What is needed: Keep the text of the data exactly as it is and omit each picture from the copy.
※
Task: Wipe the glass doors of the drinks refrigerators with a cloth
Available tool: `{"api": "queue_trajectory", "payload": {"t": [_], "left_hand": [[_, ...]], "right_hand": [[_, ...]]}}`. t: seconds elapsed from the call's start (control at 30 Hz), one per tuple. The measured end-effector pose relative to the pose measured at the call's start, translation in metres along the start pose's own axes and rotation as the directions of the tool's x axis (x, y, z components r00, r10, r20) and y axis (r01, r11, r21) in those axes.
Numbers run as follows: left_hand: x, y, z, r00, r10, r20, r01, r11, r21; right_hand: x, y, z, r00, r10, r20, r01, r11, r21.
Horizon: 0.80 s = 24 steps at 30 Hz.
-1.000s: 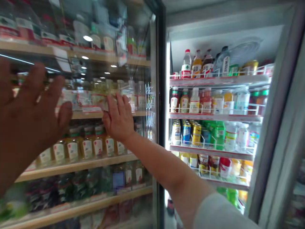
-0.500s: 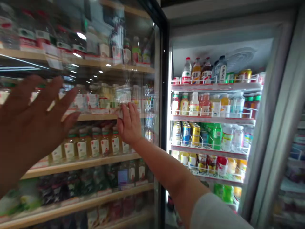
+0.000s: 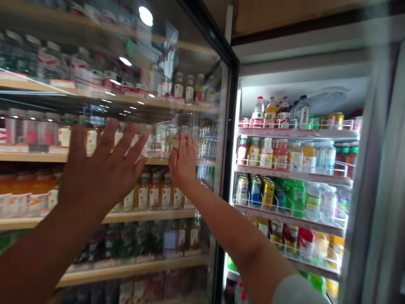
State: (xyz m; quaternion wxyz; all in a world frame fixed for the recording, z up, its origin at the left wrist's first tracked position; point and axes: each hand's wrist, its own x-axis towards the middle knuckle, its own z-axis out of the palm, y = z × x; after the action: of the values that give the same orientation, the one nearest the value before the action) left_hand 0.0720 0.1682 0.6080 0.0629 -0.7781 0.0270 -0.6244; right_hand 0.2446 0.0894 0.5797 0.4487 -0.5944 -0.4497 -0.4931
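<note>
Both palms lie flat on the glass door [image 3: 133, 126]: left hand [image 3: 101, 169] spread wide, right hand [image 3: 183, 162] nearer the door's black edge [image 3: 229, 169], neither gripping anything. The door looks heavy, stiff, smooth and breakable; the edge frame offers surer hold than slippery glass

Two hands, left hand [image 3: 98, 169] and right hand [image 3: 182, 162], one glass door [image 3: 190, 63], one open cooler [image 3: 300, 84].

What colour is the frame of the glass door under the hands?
Black door frame, head view.
</note>
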Motion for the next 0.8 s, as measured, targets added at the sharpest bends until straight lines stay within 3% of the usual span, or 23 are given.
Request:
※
Reply to the task:
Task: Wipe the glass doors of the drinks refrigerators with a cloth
Available tool: `{"api": "queue_trajectory", "payload": {"t": [_], "left_hand": [[_, ...]], "right_hand": [[_, ...]]}}`. t: seconds elapsed from the call's start (control at 30 Hz), one per tuple. The measured end-effector pose relative to the pose measured at the call's start, translation in metres along the start pose's own axes and rotation as the directions of the tool's x axis (x, y, z components r00, r10, r20) and y axis (r01, r11, r21) in those axes.
Numbers run as follows: left_hand: x, y, z, r00, r10, r20, r01, r11, r21; right_hand: x, y, z, r00, r10, r20, r01, r11, r21.
Horizon: 0.80 s = 24 steps at 30 Hz.
-1.000s: 
-0.500s: 
+0.000s: 
State: (xyz m; quaternion wxyz; all in a world frame fixed for the recording, z up, its origin at the left wrist's first tracked position; point and axes: each hand's wrist, its own x-axis towards the middle knuckle, its own z-axis out of the palm, y = z × x; after the action: of the values that give the same orientation, the one nearest the value before the action) left_hand 0.0720 0.1682 0.6080 0.0629 -0.7781 0.0270 -0.6244; right_hand 0.2446 0.0894 0.5797 0.4487 -0.5944 -0.4497 -0.4931
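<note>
Both palms lie flat on the glass door [image 3: 133, 126]: left hand [image 3: 101, 169] spread wide, right hand [image 3: 183, 162] nearer the door's black edge [image 3: 229, 169], neither gripping anything. The door looks heavy, stiff, smooth and breakable; the edge frame offers surer hold than slippery glass

Two hands, left hand [image 3: 98, 169] and right hand [image 3: 182, 162], one glass door [image 3: 190, 63], one open cooler [image 3: 300, 84].

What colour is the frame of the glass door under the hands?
Black door frame, head view.
</note>
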Motion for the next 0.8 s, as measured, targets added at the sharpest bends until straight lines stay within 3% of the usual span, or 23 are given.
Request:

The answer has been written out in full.